*** Opening Extracted material ***
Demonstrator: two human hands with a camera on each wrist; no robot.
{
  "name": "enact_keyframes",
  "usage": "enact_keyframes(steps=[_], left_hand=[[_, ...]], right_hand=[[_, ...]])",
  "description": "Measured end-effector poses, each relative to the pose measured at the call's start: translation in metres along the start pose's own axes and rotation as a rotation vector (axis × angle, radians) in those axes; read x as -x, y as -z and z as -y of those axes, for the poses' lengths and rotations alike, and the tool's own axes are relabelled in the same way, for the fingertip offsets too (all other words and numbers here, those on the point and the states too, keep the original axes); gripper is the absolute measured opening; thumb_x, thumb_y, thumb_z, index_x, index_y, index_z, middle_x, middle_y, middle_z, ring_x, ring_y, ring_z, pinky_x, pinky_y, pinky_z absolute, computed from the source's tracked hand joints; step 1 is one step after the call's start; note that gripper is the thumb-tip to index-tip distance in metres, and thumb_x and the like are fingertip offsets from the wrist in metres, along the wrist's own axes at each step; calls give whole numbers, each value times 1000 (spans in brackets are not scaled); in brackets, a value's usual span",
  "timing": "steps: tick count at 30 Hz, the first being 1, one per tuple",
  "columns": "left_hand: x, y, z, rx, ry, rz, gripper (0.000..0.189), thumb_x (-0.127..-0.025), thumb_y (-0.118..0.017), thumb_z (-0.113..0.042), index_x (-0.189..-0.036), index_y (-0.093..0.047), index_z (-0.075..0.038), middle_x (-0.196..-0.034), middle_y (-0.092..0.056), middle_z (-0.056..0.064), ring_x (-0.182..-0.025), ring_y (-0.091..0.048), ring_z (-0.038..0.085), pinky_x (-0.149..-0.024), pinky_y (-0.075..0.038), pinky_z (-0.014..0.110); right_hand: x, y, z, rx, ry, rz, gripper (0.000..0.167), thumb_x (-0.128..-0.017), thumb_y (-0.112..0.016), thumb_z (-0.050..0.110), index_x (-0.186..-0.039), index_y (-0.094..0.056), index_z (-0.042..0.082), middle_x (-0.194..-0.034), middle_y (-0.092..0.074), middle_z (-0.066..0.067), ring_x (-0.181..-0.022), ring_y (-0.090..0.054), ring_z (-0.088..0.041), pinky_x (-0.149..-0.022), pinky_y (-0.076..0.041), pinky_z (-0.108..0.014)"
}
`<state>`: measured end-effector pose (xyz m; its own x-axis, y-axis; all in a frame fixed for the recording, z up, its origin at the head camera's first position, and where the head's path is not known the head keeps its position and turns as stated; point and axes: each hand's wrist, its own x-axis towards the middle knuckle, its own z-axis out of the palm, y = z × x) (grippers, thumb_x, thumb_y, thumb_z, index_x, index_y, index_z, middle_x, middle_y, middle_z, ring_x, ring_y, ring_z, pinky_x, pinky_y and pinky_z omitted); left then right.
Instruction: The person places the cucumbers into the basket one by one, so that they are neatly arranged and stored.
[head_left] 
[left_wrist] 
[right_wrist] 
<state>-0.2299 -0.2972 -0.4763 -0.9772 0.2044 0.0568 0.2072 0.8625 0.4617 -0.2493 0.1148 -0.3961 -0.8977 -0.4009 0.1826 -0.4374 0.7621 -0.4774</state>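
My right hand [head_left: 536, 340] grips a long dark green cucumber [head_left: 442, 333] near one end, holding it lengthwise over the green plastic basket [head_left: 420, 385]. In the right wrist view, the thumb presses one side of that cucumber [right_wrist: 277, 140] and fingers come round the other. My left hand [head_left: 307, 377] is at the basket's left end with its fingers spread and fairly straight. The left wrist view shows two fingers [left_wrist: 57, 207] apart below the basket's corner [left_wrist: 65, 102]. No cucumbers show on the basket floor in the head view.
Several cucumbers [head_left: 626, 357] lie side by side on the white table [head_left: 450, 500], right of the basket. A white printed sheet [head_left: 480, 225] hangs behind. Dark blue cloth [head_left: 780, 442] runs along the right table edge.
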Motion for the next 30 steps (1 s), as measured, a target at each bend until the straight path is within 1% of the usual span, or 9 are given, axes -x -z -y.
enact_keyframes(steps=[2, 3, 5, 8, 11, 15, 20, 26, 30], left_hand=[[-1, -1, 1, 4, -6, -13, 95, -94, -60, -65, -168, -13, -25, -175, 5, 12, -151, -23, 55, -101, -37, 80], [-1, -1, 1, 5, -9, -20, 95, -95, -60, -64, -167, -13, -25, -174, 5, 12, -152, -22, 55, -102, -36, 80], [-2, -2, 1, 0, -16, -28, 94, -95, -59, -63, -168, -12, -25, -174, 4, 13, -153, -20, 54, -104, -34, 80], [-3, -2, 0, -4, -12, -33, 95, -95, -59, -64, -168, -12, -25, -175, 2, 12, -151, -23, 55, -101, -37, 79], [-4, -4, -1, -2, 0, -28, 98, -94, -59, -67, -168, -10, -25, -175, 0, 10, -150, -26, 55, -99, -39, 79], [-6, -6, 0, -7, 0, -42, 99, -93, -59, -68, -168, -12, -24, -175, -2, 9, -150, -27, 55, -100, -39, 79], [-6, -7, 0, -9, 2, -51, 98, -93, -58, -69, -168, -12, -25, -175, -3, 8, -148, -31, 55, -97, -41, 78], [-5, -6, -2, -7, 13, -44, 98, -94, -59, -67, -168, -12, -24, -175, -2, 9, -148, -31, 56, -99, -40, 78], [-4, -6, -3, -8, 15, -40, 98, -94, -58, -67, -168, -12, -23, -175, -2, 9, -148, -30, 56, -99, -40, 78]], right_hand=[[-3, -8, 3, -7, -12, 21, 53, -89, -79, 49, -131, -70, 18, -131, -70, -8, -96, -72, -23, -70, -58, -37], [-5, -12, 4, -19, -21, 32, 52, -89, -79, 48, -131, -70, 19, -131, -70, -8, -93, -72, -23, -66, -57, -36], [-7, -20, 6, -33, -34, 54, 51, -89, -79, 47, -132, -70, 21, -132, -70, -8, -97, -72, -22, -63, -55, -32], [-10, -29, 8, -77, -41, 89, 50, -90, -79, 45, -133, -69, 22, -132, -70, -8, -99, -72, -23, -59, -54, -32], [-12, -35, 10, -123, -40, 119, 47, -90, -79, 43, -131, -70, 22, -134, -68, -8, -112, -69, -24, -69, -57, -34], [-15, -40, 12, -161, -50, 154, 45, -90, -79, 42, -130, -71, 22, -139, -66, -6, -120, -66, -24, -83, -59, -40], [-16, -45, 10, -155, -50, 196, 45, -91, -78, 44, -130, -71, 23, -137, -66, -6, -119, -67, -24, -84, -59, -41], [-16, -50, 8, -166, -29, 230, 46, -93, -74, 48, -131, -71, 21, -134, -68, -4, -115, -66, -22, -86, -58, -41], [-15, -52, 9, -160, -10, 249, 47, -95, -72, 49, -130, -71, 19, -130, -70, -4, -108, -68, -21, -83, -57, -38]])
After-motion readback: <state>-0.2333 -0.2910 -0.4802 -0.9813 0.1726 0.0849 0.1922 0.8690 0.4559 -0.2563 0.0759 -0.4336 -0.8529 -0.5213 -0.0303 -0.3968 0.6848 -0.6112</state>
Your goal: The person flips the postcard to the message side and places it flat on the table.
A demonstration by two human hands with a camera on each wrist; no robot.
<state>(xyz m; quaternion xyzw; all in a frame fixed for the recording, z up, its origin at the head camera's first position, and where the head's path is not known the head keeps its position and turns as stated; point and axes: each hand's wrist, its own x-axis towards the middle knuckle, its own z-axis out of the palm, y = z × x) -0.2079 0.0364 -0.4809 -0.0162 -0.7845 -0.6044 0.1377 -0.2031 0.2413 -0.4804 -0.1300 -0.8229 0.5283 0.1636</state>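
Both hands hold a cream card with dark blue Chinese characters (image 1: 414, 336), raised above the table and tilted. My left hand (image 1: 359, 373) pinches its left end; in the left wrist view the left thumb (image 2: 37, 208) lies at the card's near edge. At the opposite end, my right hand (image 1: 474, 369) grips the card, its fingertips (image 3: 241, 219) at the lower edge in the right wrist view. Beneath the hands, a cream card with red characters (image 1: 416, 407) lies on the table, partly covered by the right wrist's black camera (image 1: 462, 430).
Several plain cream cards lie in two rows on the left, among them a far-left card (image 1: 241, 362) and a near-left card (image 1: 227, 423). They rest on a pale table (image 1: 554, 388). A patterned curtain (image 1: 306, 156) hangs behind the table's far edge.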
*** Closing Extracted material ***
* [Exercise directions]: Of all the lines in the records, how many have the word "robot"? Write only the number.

* [Your solution]: 2